Abstract
Soil degradation resulting from salinity, sodicity, or a combination of both is a major impediment to optimal utilization of soils in the world. It is a prime threat to land resources, resulting in large economic and associated social consequences. The relative significance of soluble salts depends on natural drainage conditions, soil properties, groundwater quality, irrigation water quality, and management practices. Saline–sodic Vertisols and their intergrades occur in different parts of the world. The majority of these soils occur in lower piedmont plains or valleys. They are mainly derived from the basaltic alluvium and have a clay texture with smectitic clay with a high swell–shrink potential, very low hydraulic conductivity, and imperfect drainage. The productivity of these soils is limited. Taxonomically, these salty soils are classified as Sodic Haplusterts and Sodic Calciusterts. There is an increase in pH in subsoil associated with an increase in the exchangeable sodium percentage (ESP) toward lower horizons. These soils have high concentrations of neutral salts and sodium in the exchange complex. The very high clay content of these soils can be attributed to their formation from basaltic parent material. These soils do not show any salt efflorescence on the surface. Initiation of alkalinization is operative in these soils in subsurface layers as a consequence of salt accumulation and its progress in an upward direction along with capillary rise of soil solution during dry periods. The soils are strongly to moderately alkaline with an ESP of 5–26. The soils are reported to be calcareous in nature with a tendency toward an increase in calcium carbonate with depth.

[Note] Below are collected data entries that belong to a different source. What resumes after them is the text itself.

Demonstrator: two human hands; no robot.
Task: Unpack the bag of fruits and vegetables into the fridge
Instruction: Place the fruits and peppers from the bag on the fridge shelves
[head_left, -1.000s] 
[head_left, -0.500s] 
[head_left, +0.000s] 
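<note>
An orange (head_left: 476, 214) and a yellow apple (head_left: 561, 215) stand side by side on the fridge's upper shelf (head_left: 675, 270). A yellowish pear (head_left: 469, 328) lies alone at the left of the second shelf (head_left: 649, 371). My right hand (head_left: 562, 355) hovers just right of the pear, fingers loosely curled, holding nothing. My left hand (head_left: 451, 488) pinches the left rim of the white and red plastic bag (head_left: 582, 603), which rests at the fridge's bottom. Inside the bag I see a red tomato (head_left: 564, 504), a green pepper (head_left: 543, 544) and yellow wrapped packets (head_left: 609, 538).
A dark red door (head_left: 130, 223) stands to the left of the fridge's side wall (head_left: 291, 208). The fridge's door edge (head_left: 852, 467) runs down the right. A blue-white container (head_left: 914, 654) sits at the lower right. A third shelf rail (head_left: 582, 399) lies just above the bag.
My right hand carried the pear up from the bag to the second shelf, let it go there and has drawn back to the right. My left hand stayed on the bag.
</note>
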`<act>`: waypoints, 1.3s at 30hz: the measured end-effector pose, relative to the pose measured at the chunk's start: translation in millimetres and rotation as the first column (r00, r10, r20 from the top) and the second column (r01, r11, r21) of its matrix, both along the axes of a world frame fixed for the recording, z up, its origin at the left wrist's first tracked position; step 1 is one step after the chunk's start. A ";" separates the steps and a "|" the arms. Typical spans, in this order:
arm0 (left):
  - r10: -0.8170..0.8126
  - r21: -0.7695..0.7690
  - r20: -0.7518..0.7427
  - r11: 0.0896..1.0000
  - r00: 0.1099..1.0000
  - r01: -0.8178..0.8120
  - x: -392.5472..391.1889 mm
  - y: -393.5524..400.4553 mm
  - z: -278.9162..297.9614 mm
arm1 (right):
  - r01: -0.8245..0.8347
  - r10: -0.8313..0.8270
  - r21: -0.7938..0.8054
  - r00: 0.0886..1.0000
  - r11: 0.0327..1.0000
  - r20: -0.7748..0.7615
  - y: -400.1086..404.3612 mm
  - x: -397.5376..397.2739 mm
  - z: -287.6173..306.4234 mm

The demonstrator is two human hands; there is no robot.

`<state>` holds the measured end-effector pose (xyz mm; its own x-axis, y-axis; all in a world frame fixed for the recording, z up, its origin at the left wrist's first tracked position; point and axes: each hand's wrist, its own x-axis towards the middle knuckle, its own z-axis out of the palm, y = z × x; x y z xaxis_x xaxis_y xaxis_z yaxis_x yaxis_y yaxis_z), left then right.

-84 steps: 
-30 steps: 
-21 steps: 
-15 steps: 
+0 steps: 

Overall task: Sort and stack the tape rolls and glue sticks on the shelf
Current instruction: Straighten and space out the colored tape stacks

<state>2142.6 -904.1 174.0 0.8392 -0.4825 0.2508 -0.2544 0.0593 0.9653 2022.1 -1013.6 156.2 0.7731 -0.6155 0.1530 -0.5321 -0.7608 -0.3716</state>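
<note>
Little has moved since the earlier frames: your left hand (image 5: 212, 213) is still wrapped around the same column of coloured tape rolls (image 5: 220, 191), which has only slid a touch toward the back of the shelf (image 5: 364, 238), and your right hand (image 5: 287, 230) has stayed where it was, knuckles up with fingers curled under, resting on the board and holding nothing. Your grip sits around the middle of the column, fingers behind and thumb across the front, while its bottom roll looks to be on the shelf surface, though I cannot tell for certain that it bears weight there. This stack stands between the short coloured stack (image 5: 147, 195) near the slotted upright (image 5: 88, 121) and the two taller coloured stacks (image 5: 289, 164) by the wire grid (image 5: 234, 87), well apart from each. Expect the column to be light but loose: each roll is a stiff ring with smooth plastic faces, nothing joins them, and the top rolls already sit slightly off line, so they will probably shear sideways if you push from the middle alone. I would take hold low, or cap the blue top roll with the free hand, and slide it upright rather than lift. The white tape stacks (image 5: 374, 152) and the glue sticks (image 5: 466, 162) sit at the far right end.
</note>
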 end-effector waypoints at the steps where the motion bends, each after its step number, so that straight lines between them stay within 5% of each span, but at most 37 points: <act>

The saline/sodic Vertisols in the Purna River valley have a higher clay content of smectite at the subsurface and are prone to severe problems of drainage. These soils pose serious problems owing to high exchangeable sodium, poor physical condition, and nutrient deficiency. The problems of these soils are native sodicity, poor hydraulic conductivity, high calcium carbonate, compact and dense subsoil, incomplete leaching of salts due to poor drainage, and high swell–shrink potential, resulting in water stagnation in the kharif season and wide cracks in the dry season. Soil chemical degradation in terms of increases in ESP and the exchangeable magnesium percentage (EMP) in saline–sodic Vertisols adversely affects hydraulic and other properties important for crop growth. Clay dispersion leads to destabilization of the soil structure and breaking of the soil capillary network, ultimately affecting the water transmission characteristics of the soil.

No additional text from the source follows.